- _Task requirements_
Go through the data below and return each line where the string "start" occurs.

Collected data entries:
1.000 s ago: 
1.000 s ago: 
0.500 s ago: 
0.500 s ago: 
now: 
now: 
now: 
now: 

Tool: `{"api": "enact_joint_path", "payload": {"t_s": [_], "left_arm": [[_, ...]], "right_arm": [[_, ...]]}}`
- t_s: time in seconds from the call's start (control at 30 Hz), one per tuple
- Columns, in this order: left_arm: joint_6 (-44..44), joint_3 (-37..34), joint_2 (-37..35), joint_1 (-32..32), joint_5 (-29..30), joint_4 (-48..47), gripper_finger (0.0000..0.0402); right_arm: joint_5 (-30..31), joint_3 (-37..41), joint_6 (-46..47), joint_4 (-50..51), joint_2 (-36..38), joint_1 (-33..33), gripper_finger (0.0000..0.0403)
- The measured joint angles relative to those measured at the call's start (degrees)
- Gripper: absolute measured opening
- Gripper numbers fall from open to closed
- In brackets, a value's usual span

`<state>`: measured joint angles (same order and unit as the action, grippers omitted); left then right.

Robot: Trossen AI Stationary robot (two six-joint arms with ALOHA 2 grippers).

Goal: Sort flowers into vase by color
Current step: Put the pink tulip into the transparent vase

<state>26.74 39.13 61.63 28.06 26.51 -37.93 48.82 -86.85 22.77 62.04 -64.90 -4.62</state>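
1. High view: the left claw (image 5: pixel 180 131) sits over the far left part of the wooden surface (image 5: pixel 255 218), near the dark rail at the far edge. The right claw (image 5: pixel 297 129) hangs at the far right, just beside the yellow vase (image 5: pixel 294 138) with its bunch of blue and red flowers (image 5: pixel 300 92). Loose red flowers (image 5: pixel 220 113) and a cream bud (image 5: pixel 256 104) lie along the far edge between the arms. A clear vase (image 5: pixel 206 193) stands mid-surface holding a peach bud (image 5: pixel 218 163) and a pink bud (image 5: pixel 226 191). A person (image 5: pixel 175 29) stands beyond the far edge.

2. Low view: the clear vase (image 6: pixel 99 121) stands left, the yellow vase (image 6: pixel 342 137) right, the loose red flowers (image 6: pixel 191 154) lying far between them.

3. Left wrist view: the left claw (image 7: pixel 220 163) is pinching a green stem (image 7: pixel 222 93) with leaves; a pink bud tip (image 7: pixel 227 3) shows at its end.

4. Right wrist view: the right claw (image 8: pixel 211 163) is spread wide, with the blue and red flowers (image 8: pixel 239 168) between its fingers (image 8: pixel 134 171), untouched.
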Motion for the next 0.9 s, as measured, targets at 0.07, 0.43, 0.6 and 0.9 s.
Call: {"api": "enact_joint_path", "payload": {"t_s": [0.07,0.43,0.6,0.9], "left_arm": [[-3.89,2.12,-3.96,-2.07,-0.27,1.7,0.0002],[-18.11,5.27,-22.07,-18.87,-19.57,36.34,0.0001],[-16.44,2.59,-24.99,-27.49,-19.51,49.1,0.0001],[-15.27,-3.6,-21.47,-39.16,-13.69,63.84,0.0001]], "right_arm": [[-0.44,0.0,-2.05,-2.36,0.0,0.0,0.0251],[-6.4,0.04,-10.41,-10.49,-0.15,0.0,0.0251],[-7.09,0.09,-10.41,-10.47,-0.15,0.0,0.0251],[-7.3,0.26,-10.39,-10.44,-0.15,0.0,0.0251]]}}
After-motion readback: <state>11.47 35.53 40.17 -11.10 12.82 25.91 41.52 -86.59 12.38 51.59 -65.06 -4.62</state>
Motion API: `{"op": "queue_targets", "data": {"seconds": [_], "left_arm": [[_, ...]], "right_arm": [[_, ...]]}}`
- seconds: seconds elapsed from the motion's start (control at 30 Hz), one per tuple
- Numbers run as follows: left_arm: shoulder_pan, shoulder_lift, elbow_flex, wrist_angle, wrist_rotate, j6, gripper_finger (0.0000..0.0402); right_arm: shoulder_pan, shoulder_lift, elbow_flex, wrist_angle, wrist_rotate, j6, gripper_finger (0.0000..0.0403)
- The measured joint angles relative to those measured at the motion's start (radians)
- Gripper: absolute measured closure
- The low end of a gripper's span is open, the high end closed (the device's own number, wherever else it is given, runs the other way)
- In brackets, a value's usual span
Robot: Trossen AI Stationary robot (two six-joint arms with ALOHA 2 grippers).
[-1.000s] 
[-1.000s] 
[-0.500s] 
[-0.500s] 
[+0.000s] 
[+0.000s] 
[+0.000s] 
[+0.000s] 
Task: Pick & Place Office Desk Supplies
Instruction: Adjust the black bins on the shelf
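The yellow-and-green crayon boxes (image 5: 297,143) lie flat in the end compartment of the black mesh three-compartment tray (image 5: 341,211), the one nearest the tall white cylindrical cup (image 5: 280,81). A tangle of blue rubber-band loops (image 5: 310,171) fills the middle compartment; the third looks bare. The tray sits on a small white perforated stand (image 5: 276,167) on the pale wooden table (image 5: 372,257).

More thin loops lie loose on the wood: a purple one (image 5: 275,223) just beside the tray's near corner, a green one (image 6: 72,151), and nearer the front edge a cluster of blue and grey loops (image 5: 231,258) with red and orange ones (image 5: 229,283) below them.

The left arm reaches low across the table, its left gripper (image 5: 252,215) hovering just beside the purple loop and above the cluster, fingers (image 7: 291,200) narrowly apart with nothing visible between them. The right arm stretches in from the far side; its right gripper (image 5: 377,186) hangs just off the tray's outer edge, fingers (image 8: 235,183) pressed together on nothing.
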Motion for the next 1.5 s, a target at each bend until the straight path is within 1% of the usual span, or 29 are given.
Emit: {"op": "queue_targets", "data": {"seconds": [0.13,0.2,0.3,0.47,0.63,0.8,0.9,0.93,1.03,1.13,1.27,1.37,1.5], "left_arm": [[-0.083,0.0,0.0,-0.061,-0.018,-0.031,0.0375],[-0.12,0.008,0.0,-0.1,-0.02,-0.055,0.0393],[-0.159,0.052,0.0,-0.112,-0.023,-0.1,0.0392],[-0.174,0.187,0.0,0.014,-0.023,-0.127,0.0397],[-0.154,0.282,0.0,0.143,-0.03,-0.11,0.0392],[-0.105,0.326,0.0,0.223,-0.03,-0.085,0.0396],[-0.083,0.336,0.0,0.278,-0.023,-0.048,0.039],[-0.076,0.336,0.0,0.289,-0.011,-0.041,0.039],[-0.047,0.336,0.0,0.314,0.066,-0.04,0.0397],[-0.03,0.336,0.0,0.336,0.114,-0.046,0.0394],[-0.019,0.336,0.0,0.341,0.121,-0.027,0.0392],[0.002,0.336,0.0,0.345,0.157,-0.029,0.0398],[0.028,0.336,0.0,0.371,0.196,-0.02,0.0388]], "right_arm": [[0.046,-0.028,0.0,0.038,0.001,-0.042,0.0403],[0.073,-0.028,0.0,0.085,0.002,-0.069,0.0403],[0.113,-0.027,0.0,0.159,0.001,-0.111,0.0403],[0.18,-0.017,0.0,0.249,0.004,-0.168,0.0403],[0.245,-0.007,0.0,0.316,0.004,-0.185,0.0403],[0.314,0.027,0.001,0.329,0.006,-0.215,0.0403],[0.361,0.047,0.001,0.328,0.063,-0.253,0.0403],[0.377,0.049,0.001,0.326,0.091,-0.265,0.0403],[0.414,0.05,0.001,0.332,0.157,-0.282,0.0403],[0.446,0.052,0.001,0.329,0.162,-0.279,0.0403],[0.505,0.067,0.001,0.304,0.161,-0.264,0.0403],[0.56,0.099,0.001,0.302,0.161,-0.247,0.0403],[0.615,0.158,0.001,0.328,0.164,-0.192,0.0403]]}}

- _Solution to this problem_
- t_s: time in seconds from the call's start (control at 30 Hz), one per tuple
- The measured joint angles relative to those measured at the call's start (degrees)
- seconds: seconds elapsed from the motion's start (control at 30 Hz), one per tuple
- The measured joint angles relative to those measured at the motion's start (radians)

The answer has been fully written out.